Au soutien de ses prétentions, Mme [IE] fait valoir :
— que la destruction du mur n’est intervenue que courant avril 2023,
— que la question de l’empiétement a été définitivement tranchée et que, quand bien même l’édification d’un mur était nécessaire d’un point de vue technique, elle ne justifiait aucun empiétement, de sorte que cet argument n’est pas pertinent au stade de la liquidation de l’astreinte,
— qu’elle ne s’est jamais associée à ce projet,
— qu’aucun accord n’est intervenu pour ne pas démolir le mur,
— que les éléments invoqués par les appelants, à supposer même qu’ils soient justifiés, ce qui n’est pas le cas, ne constitueraient pas des critères objectifs autorisant la réduction du montant de l’astreinte ni, a fortiori, sa suppression,
— qu’au contraire, elle est fondée à obtenir la liquidation de l’astreinte pour le montant initialement fixé par le tribunal, soit 100 euros par jour de retard.
En application de l’article 455 du code de procédure civile, il convient de se reporter aux dernières conclusions des parties pour un exposé détaillé de leurs prétentions et moyens.
MOTIFS DE L’ARRET :
Sur la recevabilité de l’appel principal :
Conformément aux dispositions de l’article R.121-20 du code des procédures civiles d’exécution, le délai d’appel des décisions rendues par le juge de l’exécution est de quinze jours à compter de la notification de la décision. L’appel est formé, instruit et jugé selon les règles applicables à la procédure à bref délai prévue par l’article 905 du code de procédure civile ou à la procédure à jour fixe.

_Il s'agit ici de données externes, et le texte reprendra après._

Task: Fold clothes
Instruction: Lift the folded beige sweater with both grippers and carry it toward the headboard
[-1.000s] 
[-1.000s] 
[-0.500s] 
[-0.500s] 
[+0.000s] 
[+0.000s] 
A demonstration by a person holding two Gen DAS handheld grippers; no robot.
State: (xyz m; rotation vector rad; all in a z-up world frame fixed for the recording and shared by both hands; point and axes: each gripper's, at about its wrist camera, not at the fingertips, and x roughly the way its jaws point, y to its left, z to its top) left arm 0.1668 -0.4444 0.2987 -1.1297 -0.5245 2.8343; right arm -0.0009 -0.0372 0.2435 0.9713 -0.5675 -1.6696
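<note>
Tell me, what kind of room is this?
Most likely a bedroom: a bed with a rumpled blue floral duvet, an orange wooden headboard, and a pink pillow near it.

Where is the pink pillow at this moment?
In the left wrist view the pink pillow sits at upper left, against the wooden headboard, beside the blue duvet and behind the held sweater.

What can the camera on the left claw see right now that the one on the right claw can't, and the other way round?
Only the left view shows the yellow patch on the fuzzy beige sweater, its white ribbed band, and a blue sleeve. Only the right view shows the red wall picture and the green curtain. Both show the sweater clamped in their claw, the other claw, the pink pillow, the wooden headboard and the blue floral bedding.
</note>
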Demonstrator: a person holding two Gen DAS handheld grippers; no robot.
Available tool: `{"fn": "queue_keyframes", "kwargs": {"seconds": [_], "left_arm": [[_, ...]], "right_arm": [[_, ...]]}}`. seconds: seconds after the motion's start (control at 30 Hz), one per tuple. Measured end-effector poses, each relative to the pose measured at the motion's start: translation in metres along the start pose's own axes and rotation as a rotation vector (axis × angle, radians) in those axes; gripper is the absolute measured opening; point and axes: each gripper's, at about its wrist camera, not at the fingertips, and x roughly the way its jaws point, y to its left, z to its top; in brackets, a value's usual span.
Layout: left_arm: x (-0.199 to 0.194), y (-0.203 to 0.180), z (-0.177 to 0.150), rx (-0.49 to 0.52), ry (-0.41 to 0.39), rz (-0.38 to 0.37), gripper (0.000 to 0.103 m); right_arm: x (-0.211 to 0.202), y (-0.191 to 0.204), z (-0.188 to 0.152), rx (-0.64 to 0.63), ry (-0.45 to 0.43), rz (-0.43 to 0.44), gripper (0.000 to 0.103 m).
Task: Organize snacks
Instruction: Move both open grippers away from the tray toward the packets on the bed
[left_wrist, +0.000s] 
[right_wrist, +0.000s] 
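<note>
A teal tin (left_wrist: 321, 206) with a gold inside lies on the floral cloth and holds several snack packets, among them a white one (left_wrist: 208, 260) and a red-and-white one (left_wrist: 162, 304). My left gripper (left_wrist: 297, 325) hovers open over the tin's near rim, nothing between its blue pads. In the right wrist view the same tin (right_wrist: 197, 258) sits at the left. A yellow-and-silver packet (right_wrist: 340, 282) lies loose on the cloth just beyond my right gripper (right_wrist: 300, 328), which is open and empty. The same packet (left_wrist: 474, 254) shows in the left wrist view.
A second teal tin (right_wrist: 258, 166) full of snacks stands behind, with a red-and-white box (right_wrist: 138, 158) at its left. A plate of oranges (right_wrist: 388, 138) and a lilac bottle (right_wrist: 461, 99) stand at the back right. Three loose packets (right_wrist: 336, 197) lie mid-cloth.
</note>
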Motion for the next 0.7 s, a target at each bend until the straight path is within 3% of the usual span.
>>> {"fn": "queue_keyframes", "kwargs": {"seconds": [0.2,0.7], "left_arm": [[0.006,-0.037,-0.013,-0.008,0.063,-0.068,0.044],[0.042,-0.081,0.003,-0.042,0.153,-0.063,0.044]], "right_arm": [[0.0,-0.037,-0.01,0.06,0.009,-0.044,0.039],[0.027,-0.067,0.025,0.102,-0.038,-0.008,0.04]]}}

En l’espèce, les consorts [O] ont interjeté appel le 12 mars 2024 du jugement rendu le 5 février 2024, sans qu’aucun élément ne permette de déterminer la date à laquelle il leur aurait été notifié.
Leur appel doit en conséquence être déclaré recevable.
Sur la recevabilité de l’appel incident :
Conformément aux dispositions de l’article 905-2 du code de procédure civile, dans sa version en vigueur jusqu’au 1er septembre 2024, applicable en l’espèce, l’intimé dispose, à peine d’irrecevabilité relevée d’office par ordonnance du président de la chambre saisie ou du magistrat désigné par le premier président, d’un délai d’un mois à compter de la notification des conclusions de l’appelant pour remettre ses conclusions au greffe et former, le cas échéant, appel incident ou appel provoqué.
En l’espèce, Mme [IE] a remis au greffe ses conclusions portant appel incident le 6 mai 2024, soit dans le mois suivant la notification des conclusions des appelants, intervenue le 9 avril 2024.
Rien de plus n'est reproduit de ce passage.